The name is normally capitalized (Perl) when referring to the language and uncapitalized (perl) when referring to the interpreter program itself since Unix-like file systems are case sensitive. Before the release of the first edition of Programming Perl it was common to refer to the language as perl; Randal L. Schwartz, however, capitalised the language's name in the book to make it stand out better when typeset. The case distinction was subsequently adopted by the community.
The name is occasionally given as "PERL" (for Practical Extraction and Report Language). Although the expansion has prevailed in many of today's manuals, including the official Perl man page, it is a backronym and officially the name stands for nothing. The spelling of PERL in all caps is therefore used as a shibboleth for detecting community outsiders. Several other backronyms have been suggested, including the humorous Pathologically Eclectic Rubbish Lister.
The camel symbol
Perl is generally symbolized by a camel, which was a result of the picture chosen by publisher O'Reilly Media for the cover of Programming Perl, which consequently acquired the name The Camel Book. O'Reilly owns the symbol as a trademark, but claims to use their legal rights only to protect the "integrity and impact of that symbol" . O'Reilly allows non-commercial use of the symbol, and provides Programming Republic of Perl logos (see above) and Powered by Perl buttons.
Overview
Perl is a general-purpose programming language originally developed for text manipulation and now used for a wide range of tasks including system administration, web development, network programming, GUI development, and more.
The language is intended to be practical (easy to use, efficient, complete) rather than beautiful (tiny, elegant, minimal). Its major features include support for multiple programming paradigms ( procedural, object-oriented, and functional styles), automatic memory management, built-in support for text processing, and a large collection of third-party modules.
Features
The overall structure of Perl derives broadly from C. Perl is procedural in nature, with variables, expressions, assignment statements, brace-delimited code blocks, control structures, and subroutines.
Perl also takes features from shell programming. All variables are marked with leading sigils, which unambiguously identify the data type (scalar, array, hash, etc.) of the variable in context. Importantly, sigils allow variables to be interpolated directly into strings. Like the Unix shells, Perl has many built-in functions for common tasks, like sorting, and for accessing system facilities.
Perl takes lists from Lisp, associative arrays (hashes) from AWK, and regular expressions from sed. These simplify and facilitate many parsing, text handling, and data management tasks.
In Perl 5, features were added that support complex data structures, first-class functions (i.e. closures as values), and an object-oriented programming model. These include references, packages, class-based method dispatch, and lexically scoped variables, along with compiler directives (for example, the strict pragma). A major additional feature introduced with Perl 5 was the ability to package code as reusable modules. Larry Wall later stated that "The whole intent of Perl 5's module system was to encourage the growth of Perl culture rather than the Perl core."

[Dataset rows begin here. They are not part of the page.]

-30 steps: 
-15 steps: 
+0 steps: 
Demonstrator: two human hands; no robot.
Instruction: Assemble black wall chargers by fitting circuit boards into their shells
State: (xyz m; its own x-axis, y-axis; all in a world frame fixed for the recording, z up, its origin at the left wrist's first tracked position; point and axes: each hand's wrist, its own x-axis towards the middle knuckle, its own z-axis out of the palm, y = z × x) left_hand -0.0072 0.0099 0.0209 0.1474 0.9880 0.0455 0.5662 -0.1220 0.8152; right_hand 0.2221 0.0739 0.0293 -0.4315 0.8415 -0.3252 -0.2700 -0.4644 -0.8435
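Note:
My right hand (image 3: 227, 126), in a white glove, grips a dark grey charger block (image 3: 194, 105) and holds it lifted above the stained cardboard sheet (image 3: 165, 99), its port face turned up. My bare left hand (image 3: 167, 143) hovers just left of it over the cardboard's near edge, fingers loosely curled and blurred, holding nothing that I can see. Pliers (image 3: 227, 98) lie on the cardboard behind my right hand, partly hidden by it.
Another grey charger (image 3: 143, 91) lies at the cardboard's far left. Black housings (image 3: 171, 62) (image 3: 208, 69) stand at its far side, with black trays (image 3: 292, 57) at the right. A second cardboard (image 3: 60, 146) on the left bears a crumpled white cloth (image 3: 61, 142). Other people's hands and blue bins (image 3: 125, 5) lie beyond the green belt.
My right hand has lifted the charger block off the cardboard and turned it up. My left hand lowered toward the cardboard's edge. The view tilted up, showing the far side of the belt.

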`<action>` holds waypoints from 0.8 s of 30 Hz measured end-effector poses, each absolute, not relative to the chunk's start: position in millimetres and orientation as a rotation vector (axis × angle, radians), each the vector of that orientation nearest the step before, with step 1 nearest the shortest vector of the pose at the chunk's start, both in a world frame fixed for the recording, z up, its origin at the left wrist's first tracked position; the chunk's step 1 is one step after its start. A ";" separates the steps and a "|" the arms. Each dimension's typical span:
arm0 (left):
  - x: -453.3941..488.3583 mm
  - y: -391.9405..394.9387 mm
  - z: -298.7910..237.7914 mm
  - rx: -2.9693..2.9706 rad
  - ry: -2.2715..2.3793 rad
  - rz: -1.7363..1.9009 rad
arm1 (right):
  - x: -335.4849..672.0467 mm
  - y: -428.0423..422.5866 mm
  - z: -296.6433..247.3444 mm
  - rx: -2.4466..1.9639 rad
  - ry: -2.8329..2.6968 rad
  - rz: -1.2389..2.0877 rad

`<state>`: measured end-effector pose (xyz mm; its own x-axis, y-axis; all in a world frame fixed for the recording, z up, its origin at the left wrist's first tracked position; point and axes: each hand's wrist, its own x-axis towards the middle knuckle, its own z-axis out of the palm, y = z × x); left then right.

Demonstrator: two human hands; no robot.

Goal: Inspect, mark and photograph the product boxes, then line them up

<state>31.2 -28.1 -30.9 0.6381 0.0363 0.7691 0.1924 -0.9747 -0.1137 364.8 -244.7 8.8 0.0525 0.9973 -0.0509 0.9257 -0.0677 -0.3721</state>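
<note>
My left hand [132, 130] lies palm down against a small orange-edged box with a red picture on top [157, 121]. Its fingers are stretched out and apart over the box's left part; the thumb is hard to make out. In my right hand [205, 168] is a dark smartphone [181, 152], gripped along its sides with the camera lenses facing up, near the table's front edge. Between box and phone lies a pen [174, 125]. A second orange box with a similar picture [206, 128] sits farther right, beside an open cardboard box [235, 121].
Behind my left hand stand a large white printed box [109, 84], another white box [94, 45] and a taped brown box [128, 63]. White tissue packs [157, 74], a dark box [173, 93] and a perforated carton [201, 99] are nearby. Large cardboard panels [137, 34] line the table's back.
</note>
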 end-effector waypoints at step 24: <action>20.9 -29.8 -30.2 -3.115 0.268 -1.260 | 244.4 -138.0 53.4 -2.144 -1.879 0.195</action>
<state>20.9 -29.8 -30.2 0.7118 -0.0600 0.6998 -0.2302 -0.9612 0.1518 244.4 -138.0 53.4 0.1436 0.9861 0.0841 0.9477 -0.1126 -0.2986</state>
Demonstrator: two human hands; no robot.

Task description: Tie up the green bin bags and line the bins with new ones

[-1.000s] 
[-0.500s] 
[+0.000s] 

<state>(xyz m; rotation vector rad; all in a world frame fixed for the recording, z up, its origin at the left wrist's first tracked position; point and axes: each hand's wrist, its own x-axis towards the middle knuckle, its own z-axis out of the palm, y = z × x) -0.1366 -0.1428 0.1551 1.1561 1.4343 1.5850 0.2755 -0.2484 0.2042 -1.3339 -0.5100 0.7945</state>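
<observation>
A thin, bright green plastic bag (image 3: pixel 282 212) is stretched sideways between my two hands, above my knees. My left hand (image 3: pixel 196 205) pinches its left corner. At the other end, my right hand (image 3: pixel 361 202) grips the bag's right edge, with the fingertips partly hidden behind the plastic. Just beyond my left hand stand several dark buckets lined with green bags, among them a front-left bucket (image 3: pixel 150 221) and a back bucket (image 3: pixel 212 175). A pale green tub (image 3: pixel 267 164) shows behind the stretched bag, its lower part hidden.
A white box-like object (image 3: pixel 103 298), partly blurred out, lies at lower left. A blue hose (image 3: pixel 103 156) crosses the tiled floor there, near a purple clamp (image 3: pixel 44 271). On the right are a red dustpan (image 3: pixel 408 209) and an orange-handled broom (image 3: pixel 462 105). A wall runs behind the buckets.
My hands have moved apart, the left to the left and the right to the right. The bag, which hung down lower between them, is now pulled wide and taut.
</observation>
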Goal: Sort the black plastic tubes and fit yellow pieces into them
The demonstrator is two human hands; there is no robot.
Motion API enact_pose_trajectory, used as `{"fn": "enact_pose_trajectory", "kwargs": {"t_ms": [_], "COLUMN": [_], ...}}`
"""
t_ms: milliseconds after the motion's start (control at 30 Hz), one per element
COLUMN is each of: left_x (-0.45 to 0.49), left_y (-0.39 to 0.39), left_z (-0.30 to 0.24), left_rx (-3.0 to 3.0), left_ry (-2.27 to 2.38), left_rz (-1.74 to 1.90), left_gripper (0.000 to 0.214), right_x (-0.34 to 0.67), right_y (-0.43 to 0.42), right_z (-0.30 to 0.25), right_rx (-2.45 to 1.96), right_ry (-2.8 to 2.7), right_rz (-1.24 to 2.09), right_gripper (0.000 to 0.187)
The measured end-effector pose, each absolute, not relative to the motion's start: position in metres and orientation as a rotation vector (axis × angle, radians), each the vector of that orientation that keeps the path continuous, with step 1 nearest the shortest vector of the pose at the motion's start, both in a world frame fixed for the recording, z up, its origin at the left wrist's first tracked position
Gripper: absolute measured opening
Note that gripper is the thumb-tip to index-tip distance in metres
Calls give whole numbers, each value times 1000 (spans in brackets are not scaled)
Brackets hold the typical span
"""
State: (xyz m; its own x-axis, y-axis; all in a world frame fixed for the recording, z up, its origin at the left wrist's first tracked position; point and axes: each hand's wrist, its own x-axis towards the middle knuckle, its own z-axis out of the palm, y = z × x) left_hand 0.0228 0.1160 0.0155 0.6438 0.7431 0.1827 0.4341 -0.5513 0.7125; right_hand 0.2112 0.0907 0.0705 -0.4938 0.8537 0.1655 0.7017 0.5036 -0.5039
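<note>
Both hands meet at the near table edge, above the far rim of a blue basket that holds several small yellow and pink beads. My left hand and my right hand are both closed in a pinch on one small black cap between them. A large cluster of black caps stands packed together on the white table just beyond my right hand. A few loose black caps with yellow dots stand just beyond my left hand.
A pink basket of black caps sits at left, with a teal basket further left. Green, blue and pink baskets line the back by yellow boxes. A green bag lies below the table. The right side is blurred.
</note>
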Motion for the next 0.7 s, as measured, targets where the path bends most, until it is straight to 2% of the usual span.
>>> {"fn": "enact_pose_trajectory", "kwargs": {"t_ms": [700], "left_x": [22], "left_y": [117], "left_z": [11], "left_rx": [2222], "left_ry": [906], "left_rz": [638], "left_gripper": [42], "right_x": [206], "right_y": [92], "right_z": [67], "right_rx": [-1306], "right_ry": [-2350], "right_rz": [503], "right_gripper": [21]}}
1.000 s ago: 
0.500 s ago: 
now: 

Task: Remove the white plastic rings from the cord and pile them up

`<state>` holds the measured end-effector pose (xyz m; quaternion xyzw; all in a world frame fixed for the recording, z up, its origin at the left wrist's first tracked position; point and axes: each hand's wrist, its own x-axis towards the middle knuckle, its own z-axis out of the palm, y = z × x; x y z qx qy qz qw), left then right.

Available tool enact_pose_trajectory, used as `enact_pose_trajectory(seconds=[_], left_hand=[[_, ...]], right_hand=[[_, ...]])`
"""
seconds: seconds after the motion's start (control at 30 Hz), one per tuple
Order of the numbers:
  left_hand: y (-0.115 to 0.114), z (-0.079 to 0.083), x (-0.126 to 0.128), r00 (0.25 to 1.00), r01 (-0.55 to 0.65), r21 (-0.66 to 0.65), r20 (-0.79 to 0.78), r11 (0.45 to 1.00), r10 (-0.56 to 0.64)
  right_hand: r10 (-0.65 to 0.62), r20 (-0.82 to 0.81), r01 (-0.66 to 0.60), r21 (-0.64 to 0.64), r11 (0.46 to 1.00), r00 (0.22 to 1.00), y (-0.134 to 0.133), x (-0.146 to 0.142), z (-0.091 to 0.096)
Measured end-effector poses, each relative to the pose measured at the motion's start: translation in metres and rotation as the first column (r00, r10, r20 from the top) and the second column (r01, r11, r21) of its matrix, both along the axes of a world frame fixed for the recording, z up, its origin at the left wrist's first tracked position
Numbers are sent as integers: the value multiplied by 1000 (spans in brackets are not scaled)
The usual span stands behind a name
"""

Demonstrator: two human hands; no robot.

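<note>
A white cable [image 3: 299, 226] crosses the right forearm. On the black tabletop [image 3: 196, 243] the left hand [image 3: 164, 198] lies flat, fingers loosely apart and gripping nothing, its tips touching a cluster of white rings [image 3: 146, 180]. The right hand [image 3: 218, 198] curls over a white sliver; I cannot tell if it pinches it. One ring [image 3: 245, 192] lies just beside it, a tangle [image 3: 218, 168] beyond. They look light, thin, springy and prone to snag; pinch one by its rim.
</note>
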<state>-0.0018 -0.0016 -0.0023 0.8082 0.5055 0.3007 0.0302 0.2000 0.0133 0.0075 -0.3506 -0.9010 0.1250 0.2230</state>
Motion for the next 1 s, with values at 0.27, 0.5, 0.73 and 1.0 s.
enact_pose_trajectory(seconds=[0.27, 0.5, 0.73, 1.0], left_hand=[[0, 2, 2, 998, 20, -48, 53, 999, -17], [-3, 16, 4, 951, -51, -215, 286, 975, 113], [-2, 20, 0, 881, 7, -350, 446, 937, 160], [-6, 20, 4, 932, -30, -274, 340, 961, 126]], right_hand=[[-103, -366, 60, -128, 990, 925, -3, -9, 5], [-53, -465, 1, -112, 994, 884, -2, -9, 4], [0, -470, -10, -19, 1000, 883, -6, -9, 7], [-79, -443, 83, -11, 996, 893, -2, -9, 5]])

All versions of Perl do automatic data typing and memory management. The interpreter knows the type and storage requirements of every data object in the program; it allocates and frees storage for them as necessary. Legal type conversions are done automatically at run time; illegal type conversions are fatal errors.
Design
The design of Perl can be understood as a response to three broad trends in the computer industry: falling hardware costs, rising labor costs, and improvements in compiler technology. Many earlier computer languages, such as Fortran and C, were designed to make efficient use of expensive computer hardware. In contrast, Perl is designed to make efficient use of expensive computer programmers.
Perl has many features that ease the programmer's task at the expense of greater CPU and memory requirements. These include automatic memory management; dynamic typing; strings, lists, and hashes; regular expressions; introspection and an eval() function.
Wall was trained as a linguist, and the design of Perl is very much informed by linguistic principles. Examples include Huffman coding (common constructions should be short), good end-weighting (the important information should come first), and a large collection of language primitives. Perl favors language constructs that are natural for humans to read and write, even where they complicate the Perl interpreter.
Perl syntax reflects the idea that "things that are different should look different". For example, scalars, arrays, and hashes have different leading sigils. Array indices and hash keys use different kinds of braces. Strings and regular expressions have different standard delimiters. This approach can be contrasted with languages like Lisp, where the same S-expression construct and basic syntax is used for many different purposes.
Perl does not enforce any particular programming paradigm (procedural, object-oriented, functional, etc.), or even require the programmer to choose among them.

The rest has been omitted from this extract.